My own house is situated across the street from a cemetery. The lawn of “the Boneyard,” as I call the place, is littered with dozens of chewed-out marrow bones. Neighbors would complain if the privet did not thrive and block the yard from view. The bones come frozen in packages of six; neighbor dogs get one apiece when they stop by to visit. They follow me across the lawn, back behind the backyard to where the growth has been too much to keep up with. The cold frame where seedlings made a dash for it is filled with weeds, and the rows of sunflowers and gladioli and irises are lost under grasses so long they bend and swirl into bedding for deer. The grasses have buried the rows of strawberries that my husband protected with net until the morning I went to pick some to serve with cream and found a box turtle caught in the webbing, dead. Like the “ghost nets” left behind by fishermen, seines that float loose to entangle porpoises and diving gulls.

That day I ripped off the net.

Let everything eat.

 

I did not call the police. Two years of working a hotline, and I did not report it.

We always offered to accompany victims to court. We offered follow-up support until a woman called to say she was moving and could a few of us come over and help her pack.

Some of the group never said the word
man.
Instead they said “potential rapist.” There were men who wanted to donate money, but there was a faction among us who did not feel right accepting donations from future rapists.

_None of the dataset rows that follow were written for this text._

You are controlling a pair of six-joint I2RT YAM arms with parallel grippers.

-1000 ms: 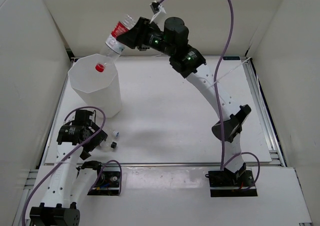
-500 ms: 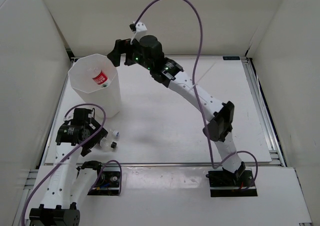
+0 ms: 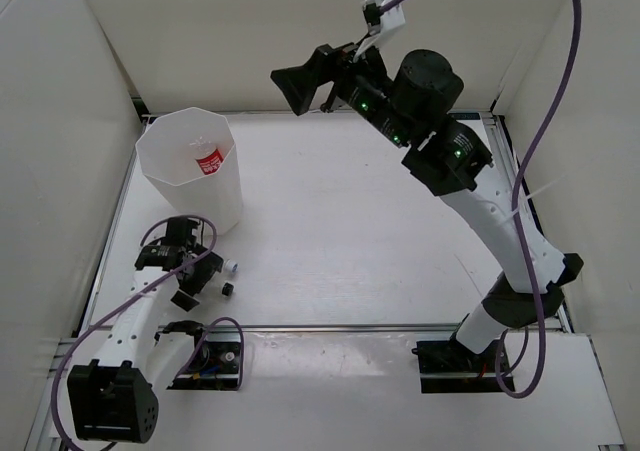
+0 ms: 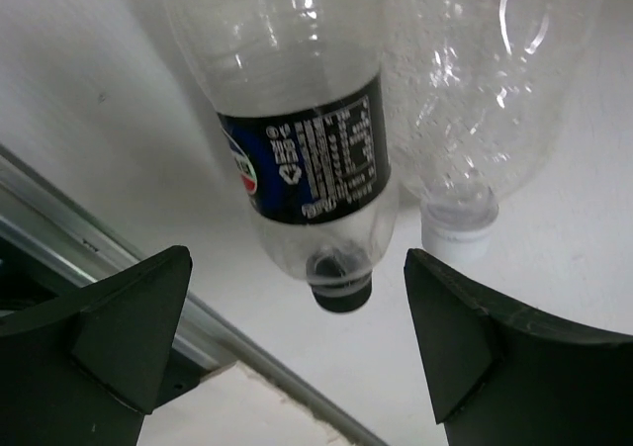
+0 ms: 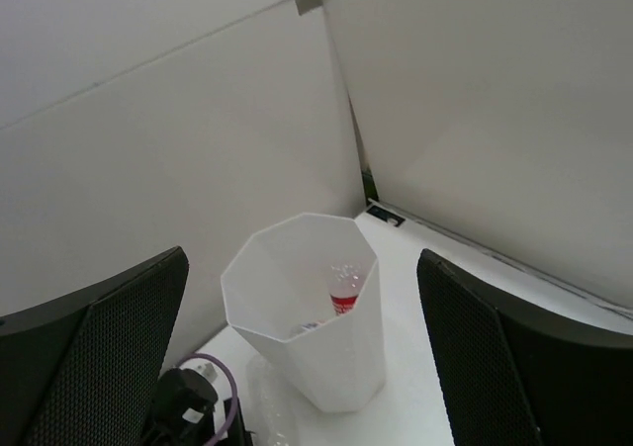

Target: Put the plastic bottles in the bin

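I am holding my right tool high in the upper middle of the top view. Its fingers are spreading wide w/ nothing between them. From its wrist view it is looking down at the bin, which is standing upright at the upper left of the worktop. Inside the bin the red-label bottle is leaning against the wall. My left tool is hovering at the lower left, also wide open and gripping nothing. In its wrist view two bottles are lying on the worktop. The black-cap bottle is lying between my fingers w/o touching them, and the white-cap bottle is lying just beside it, on the right.
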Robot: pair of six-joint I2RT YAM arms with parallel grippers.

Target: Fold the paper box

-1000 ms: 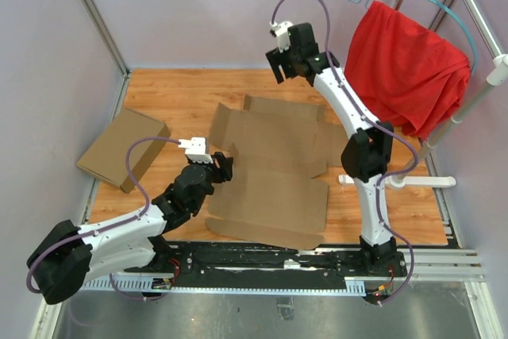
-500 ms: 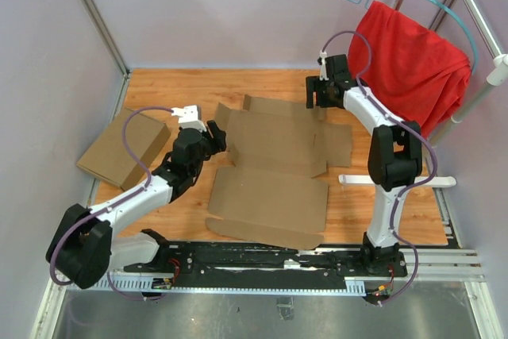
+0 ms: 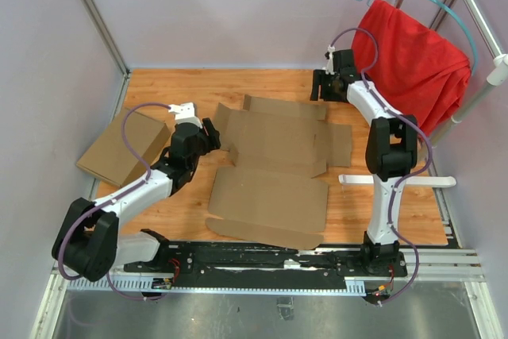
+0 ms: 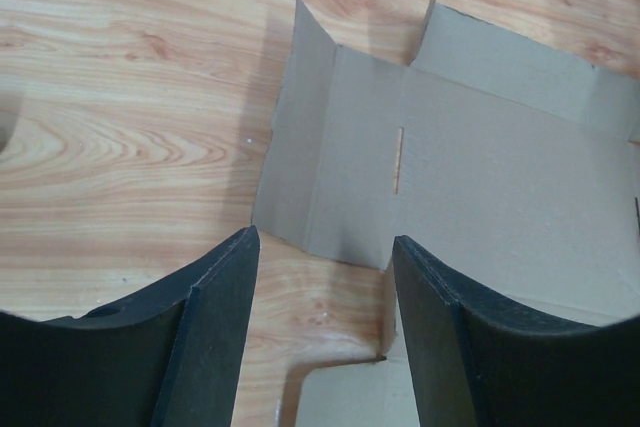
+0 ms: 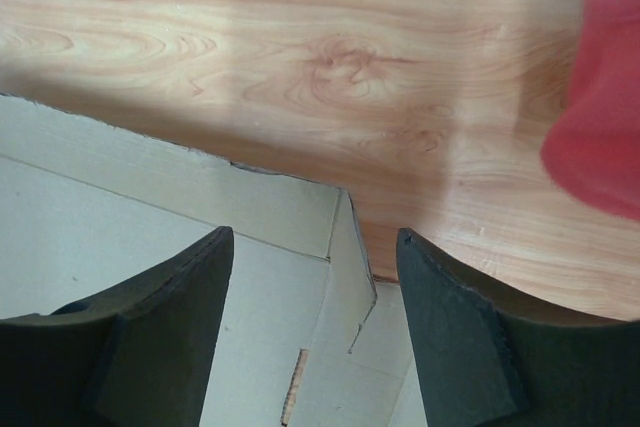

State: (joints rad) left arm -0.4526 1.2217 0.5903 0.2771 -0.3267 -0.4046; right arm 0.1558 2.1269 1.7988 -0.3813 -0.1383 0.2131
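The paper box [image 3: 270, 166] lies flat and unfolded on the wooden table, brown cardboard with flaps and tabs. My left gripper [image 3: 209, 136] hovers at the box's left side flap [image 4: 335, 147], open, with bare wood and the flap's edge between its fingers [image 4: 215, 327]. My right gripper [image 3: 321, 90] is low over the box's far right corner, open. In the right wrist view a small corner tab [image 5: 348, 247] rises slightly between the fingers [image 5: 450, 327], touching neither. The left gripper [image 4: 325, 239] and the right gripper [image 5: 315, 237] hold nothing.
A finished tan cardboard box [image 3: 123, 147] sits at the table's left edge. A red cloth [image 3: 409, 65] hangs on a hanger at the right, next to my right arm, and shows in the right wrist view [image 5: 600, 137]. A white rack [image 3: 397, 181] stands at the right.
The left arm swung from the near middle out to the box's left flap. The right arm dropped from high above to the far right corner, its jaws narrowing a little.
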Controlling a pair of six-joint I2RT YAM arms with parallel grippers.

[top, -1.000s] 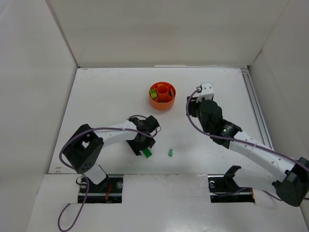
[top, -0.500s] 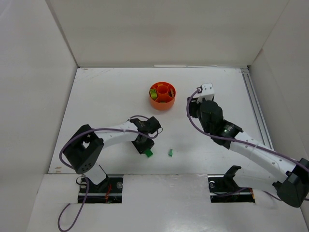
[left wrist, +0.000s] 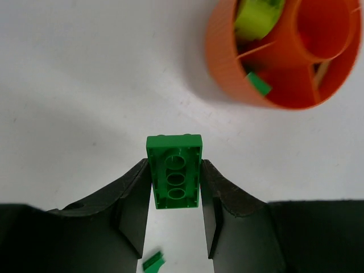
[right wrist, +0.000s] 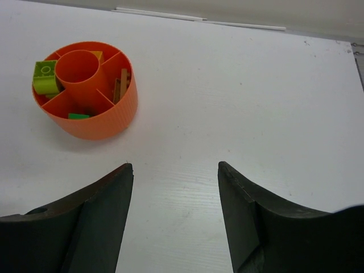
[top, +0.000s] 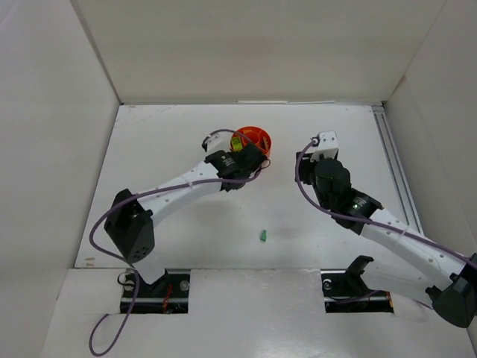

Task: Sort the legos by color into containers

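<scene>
My left gripper [left wrist: 174, 166] is shut on a dark green lego [left wrist: 174, 172], held underside toward the camera above the table, just short of the orange dish [left wrist: 224, 68]. From above, the left gripper [top: 248, 159] covers the near side of the dish [top: 258, 135]. The dish holds a lime brick [right wrist: 44, 77], a flat green piece [right wrist: 78, 116], brown pieces [right wrist: 120, 84] and a yellow one [right wrist: 95, 55], in separate compartments. A small green lego [top: 263, 236] lies on the table toward the front. My right gripper [right wrist: 175, 170] is open and empty, to the right of the dish.
White walls enclose the table on three sides. A metal rail [top: 395, 168] runs along the right edge. The right arm [top: 350, 201] stretches from the front right toward the middle.
The left gripper closed on the green lego near the front and carried it back to the dish. The right arm shifted slightly right.
</scene>
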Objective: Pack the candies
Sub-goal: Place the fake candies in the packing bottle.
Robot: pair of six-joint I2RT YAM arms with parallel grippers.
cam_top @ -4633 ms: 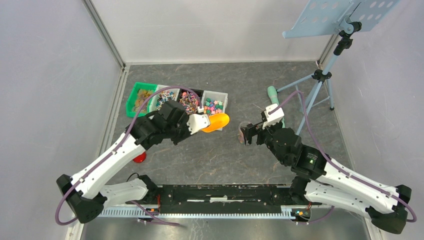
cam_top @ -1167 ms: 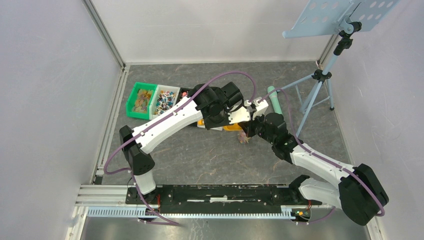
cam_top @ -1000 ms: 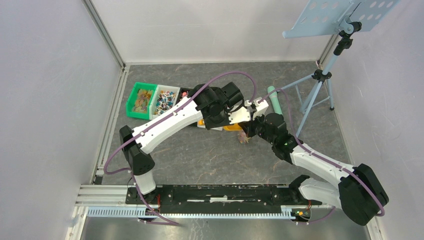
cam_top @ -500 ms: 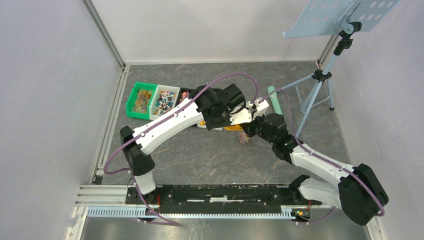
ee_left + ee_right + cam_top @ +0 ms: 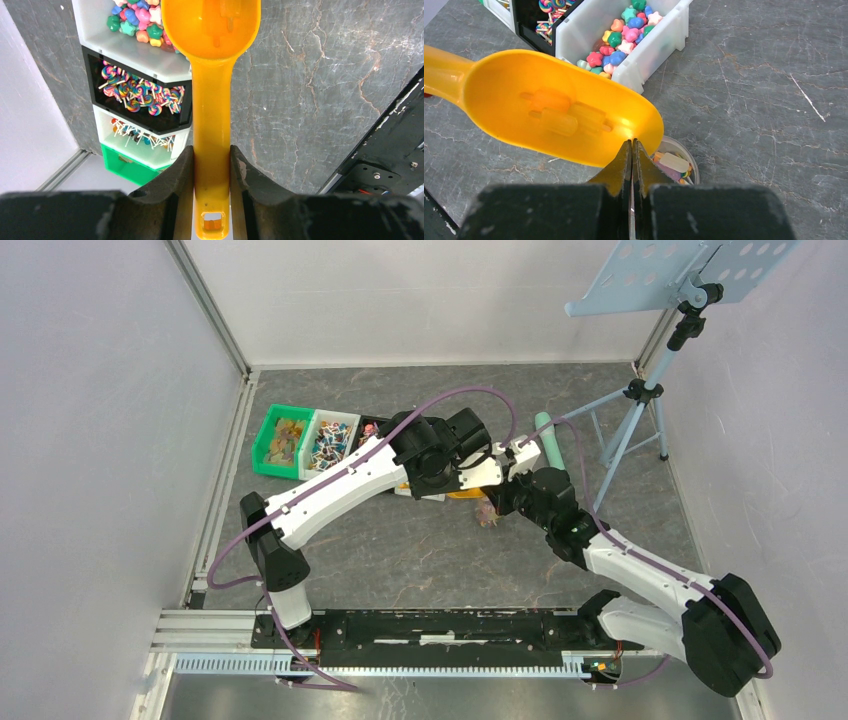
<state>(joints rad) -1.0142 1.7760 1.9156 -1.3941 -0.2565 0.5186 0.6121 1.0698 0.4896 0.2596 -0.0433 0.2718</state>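
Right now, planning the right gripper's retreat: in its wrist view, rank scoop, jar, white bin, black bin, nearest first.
1. Orange scoop and jar: at the right gripper, too close to call.
2. White bin: beyond, upper centre.
3. Black bin: farthest, upper left.

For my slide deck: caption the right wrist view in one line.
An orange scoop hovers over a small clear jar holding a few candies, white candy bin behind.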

Here is what I would have had to say, if I had been a caller: “Hello? Hello? Oh, man, I did not call the police because I had invited the man in. My clothes? I took them off myself.”

 

The time I tried to keep it, I did not try for very long. Although one week did seem to me like a long time. I was sick enough to be in a hospital with an intravenous drip plugged into my wrist. There was an antiemetic I could ask for twice a day that made life tolerable for a little less than half an hour. Sometimes the body takes over to make a decision the mind can’t make. This was one of the doctors. She said sometimes a woman thinks she wants a child when what she really wants is the father of the child.

 

Stella Meredith was only three years old when her mother died at Windward House. Now twenty, she lives with her grandfather, the Commander (Donald Crisp), in town. Stella, played by Gail Russell, meets the Fitzgeralds when they come to inquire about buying the deserted house on the cliff. Stella is rude to them, tells them the house is not for sale. But her grandfather arrives as she is ushering them out, and, keen to provide for Stella after he is gone, sells the Fitzgeralds the house on the spot. The grandfather does not mention the disturbances the new owners will find. Stella, meanwhile, has caught Roderick Fitzgerald’s eye; later, he will readily accept her apology and invite Stella to dinner at her former home.

 

The act of taking the test made me feel sick. Before I could insert the test strip into the glass, I had to lie down and wait for the room to get steady. I wanted the hospital staple, Jell-O, cubed in a bowl on a tray. At home—a different story; was the problem sliced bananas or canned pears? The weight of diced peaches, the pits in the cherries? Waterlogged chunks of pineapple, fan-shaped mandarin oranges; they sank to the bottom or they rested on the surface—you had to know more about Jell-O than I did.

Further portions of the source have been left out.